L'Independent: "Mr. Nice non ha fermato il degrado di Roma"

Roma - Cortese con tutti e accomodante con la destra, tanto da meritarsi il sarcastico titolo di "Mister Nice": la candidatura di Walter Veltroni a futuro leader del nascente Partito Democratico finisce sulle pagine del quotidiano britannico The Independent, che lancia dure critiche al sindaco di Roma. «Il nuovo imperatore d’Italia si è vestito con abiti del tutto rinnovati», scrive il giornale londinese. «Nei cinque anni passati Veltroni è stato un dinamico, iper-attivo sindaco di Roma. Ieri invece si è preparato per un salto che lo porterà ai livelli più alti della politica italiana, offrendosi come leader del nuovo Partito Democratico.

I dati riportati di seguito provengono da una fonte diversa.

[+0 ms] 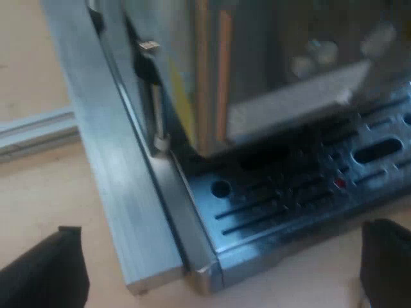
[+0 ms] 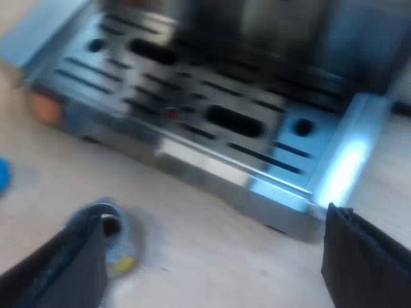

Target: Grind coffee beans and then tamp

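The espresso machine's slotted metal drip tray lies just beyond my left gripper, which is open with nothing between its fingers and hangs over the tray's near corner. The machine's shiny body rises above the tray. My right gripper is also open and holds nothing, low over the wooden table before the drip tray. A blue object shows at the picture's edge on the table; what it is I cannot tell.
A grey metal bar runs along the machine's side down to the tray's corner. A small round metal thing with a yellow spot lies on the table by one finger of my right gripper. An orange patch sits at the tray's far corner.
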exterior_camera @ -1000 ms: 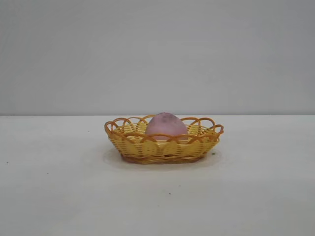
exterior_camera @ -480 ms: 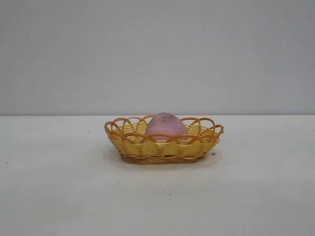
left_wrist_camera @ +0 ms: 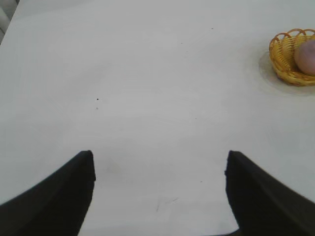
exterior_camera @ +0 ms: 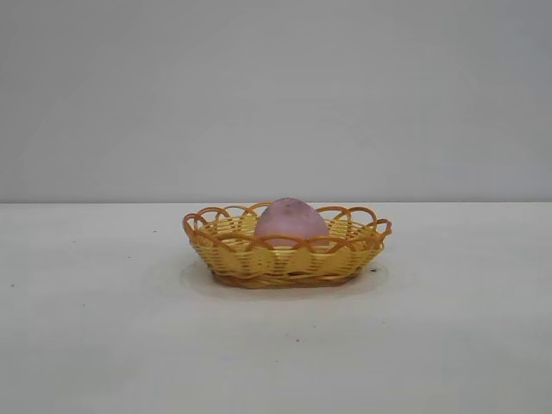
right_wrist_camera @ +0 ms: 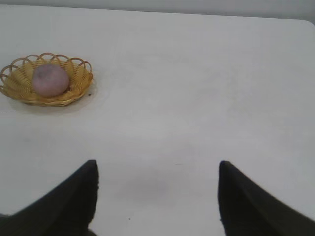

Se tutto andrà secondo i piani, potrebbe diventare addirittura primo ministro».

I festival romani non coprono il degrado Pronto a organizzare festival cinematografici e a farsi fotografare raggiante accanto a star come Woody Allen e George Clooney, a giudizio di The Independent Veltroni tuttavia «ha fallito nel ricoprire le crepe del degrado urbano». Il quotidiano attraversa virtualmente le strade dell’Urbe e descrive una Trastevere invasa da bancarelle e da giovani ubriachi, definendo inoltre Campo dè Fiori lo scenario di «baccanali notturni». Rincara la dose il giornale: «Bisogna compiere uno sforzo non indifferente per frenare la propria incredulità, arrendendosi allo scorrere della pubblicità sensazionalistica, e giudicare così il lavoro di Veltroni a Roma un successo».

Roma non è all'altezza delle altre capitali Considerazioni che inducono The Independent a chiedersi: «Se l’eredità di Veltroni a Roma è il degrado urbano, su quali basi si è proclamato salvatore del Paese?». Il sindaco aspirante leader del Pd è «la versione italiana del blairismo, che in Italia è chiamato buonismo», incalza il quotidiano, etichettando Veltroni appunto come il "Mr. Nice", il bravo ragazzo italiano. «È stato cortese con tutti e ora sta raccogliendo la ricompensa. È stato gentile e accomodante con la destra», si polemizza nell’articolo, sottolineando la «mitezza» e le capacità diplomatiche del sindaco, che non è però riuscito a porre Roma «all’altezza delle altri capitali europee».